A prolific writer in many realms, he penned a letter a day during a grandson’s first year, “and put them in a book,” said his son John of New York City. “He was an amazingly attentive grandfather.”
Dr. Goodson collected his poetry in “100 Poems: Finding a Moment Every Day” and “Experiences: Reflecting on Certain Fate, I Breathe.” He also published “Longevity,” a book that gathered “his basic recommendations about how to have a good, long life,” his wife said.
He gave “Longevity” away to patients, many of whom mentioned the book and the care he provided, in hundreds of letters of thanks he received throughout his career.

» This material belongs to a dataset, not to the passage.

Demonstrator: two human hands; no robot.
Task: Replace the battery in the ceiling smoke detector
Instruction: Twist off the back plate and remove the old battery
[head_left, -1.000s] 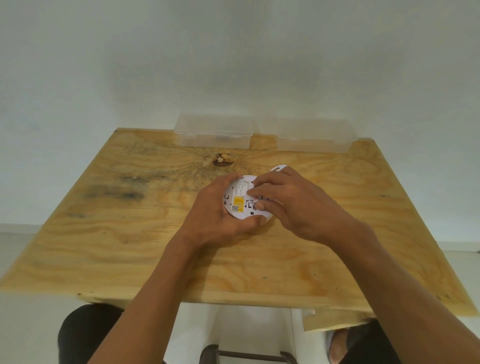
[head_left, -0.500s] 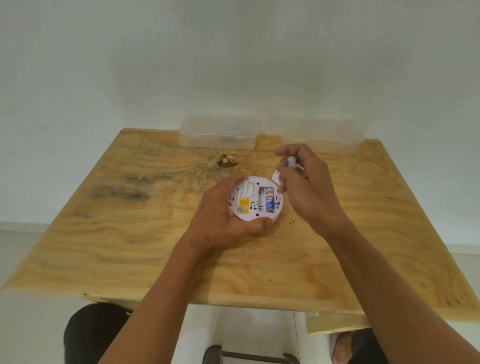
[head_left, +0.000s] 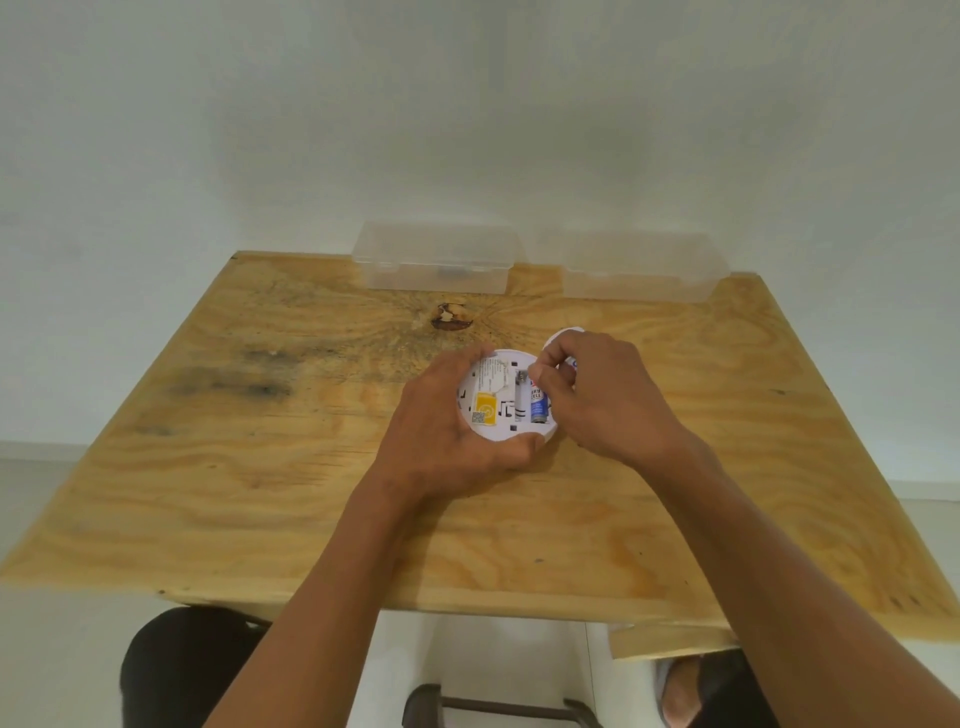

In addition to his wife, daughter, son, and former wife, Dr. Goodson leaves another son, Ethan of Denver; two sisters, Grace Hayes of Centre, Ala., and Liz Verkler of Kansas City, Mo.; a brother, William Goodson III of San Francisco; and three grandchildren.
A celebration of his life and work will be held at 1 p.m. on May 2 in Newton Highlands Congregational Church.

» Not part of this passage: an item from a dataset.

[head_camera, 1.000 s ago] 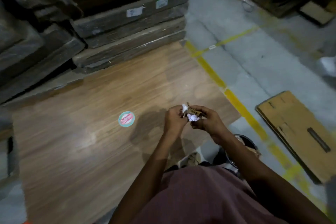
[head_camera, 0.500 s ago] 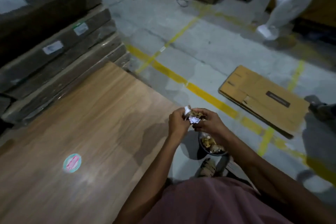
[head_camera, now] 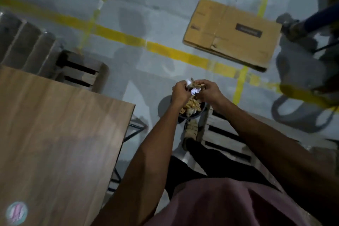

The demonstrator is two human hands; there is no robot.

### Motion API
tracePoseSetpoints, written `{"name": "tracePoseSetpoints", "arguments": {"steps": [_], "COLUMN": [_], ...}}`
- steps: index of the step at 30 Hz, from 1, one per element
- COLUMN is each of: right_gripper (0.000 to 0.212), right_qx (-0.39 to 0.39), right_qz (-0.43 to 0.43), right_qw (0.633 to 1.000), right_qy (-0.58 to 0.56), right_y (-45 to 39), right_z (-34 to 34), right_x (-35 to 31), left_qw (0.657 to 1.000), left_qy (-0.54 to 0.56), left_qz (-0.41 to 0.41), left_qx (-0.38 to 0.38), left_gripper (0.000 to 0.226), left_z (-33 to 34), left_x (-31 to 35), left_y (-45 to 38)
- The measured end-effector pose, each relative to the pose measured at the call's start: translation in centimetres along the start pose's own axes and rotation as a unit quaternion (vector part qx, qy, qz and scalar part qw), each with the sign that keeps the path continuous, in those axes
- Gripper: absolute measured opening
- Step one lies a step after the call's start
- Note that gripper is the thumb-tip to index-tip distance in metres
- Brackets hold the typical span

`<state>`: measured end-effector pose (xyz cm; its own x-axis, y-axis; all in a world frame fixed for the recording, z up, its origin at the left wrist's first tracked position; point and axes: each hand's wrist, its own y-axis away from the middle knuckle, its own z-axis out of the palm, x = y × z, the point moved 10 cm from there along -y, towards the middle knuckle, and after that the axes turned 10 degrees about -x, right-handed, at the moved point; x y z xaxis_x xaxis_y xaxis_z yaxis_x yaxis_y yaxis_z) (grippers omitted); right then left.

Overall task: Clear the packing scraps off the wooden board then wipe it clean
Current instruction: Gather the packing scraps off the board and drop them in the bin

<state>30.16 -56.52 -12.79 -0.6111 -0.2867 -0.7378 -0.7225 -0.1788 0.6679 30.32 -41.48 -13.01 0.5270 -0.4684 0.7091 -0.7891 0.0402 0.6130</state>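
My left hand (head_camera: 180, 91) and my right hand (head_camera: 211, 91) together hold a bunch of packing scraps (head_camera: 195, 87), brown cardboard bits with crumpled white paper, between curled fingers. The hands are off the board, directly above a dark round bin (head_camera: 194, 113) on the floor that holds more brown scraps (head_camera: 191, 105). The wooden board (head_camera: 55, 134) lies at the left with a bare surface apart from a round teal and pink sticker (head_camera: 16, 213) near its lower left.
A flattened cardboard box (head_camera: 233, 33) lies on the grey floor beyond a yellow line (head_camera: 165, 49). Wrapped stacked panels (head_camera: 23, 42) sit at upper left, a pallet (head_camera: 229, 139) under my right arm, a wheeled stand (head_camera: 300, 29) at right. My foot (head_camera: 191, 130) is beside the bin.
My view swung right, away from the board, so the bin and floor came to centre. Both hands kept the scraps and moved from above the board's edge to over the bin.
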Motion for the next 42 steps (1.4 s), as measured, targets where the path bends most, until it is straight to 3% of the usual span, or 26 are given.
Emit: {"name": "tracePoseSetpoints", "arguments": {"steps": [6,12,15,22,27,31,36,39,42], "right_gripper": [0.051,0.054,0.050,0.053,0.059,0.072,0.095,0.088,0.077], "right_qx": [-0.012,0.017,0.040,0.006,-0.063,-0.082,-0.011,0.036,0.077], "right_qz": [0.092,0.125,0.100,0.054,0.099,0.092,0.116,0.091,0.046], "right_qw": [0.996,0.991,0.994,0.990,0.966,0.956,0.923,0.946,0.984], "right_qy": [-0.018,-0.033,0.009,0.133,0.229,0.265,0.367,0.308,0.153], "right_y": [-7.1,-15.0,-19.7,-27.6,-29.4,-28.8,-24.7,-22.0,-18.3], "right_z": [-1.0,-1.4,-2.0,0.2,0.8,1.8,3.0,3.6,4.5], "right_x": [8.9,16.4,18.7,25.9,31.2,32.2,29.8,28.0,25.8], "left_qw": [0.990,0.983,0.983,0.972,0.958,0.955,0.952,0.956,0.972], "left_qy": [-0.045,-0.019,-0.031,-0.095,-0.106,-0.148,-0.195,-0.183,-0.116], "left_qz": [-0.076,-0.138,-0.139,-0.132,-0.145,-0.140,-0.084,-0.072,-0.057], "left_qx": [-0.106,-0.124,-0.116,-0.170,-0.222,-0.216,-0.220,-0.217,-0.195], "left_gripper": [0.026,0.026,0.031,0.039,0.045,0.049,0.040,0.041,0.046], "left_z": [5.6,9.8,11.5,15.7,17.9,17.2,16.0,14.7,12.0], "left_x": [-4.6,-11.6,-14.4,-20.4,-25.4,-26.5,-24.0,-22.3,-19.4], "left_y": [-6.7,-14.4,-18.8,-24.8,-26.4,-26.7,-24.0,-21.3,-17.3]}}
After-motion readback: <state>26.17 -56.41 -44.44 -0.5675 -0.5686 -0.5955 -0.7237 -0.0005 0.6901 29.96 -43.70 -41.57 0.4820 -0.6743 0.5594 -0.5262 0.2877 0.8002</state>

Dr. Goodson approached ALS with “acceptance and grace,” his wife said. “He said to me, ‘I have no right to be angry about this. For years, I have said to patients: You know, life unfolds the way it unfolds, and your body will do what it does.’ And he said, ‘I’m no different.’”
In one poem, Dr. Goodson wrote about the role reversal that can occur as a doctor-patient relationship concludes. That man’s final months “brought an intimacy / that only a doctor can share / with a patient as death comes.”
At the end, he added, “I was in his care / even as he knew / as only the dying know / that there was little time left.”
Using equipment that let his eyes choose letters on a screen, Dr. Goodson kept communicating until a few days before his own death. Then he relied on glances, gazing at his wife as they sat at home on his last day.
“He would have wanted my face to be the last face that he saw, and he did,” she said. “Given who he was, it’s almost like he willed it: This is my time, this is how I’m going to do it. He did it perfectly.”